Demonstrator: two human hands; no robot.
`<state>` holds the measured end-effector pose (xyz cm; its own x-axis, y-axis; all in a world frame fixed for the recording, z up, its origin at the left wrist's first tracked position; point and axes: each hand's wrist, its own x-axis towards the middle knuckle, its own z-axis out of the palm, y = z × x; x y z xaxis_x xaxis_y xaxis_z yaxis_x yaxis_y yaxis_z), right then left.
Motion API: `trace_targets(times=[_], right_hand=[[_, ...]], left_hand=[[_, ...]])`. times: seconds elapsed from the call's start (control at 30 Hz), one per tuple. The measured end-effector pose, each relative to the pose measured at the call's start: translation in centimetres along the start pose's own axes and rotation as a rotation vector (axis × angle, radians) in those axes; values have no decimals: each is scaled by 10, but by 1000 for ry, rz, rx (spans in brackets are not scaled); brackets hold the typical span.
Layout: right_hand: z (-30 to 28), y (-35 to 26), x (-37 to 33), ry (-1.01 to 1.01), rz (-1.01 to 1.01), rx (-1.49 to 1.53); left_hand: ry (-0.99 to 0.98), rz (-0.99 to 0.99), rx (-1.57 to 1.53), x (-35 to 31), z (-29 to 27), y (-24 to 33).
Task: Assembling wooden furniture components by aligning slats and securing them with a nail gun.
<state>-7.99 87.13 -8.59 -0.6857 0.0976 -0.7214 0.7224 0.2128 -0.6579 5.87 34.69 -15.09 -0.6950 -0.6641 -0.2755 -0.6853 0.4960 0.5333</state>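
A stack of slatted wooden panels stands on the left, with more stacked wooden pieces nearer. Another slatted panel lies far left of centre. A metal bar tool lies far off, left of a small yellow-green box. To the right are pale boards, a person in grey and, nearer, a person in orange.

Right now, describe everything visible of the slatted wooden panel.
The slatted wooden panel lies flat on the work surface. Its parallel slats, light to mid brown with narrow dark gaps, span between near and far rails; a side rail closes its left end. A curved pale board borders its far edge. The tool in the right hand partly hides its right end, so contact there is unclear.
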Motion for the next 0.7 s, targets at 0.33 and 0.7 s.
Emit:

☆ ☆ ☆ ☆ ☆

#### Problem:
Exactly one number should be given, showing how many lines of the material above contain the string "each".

#### Task output:
2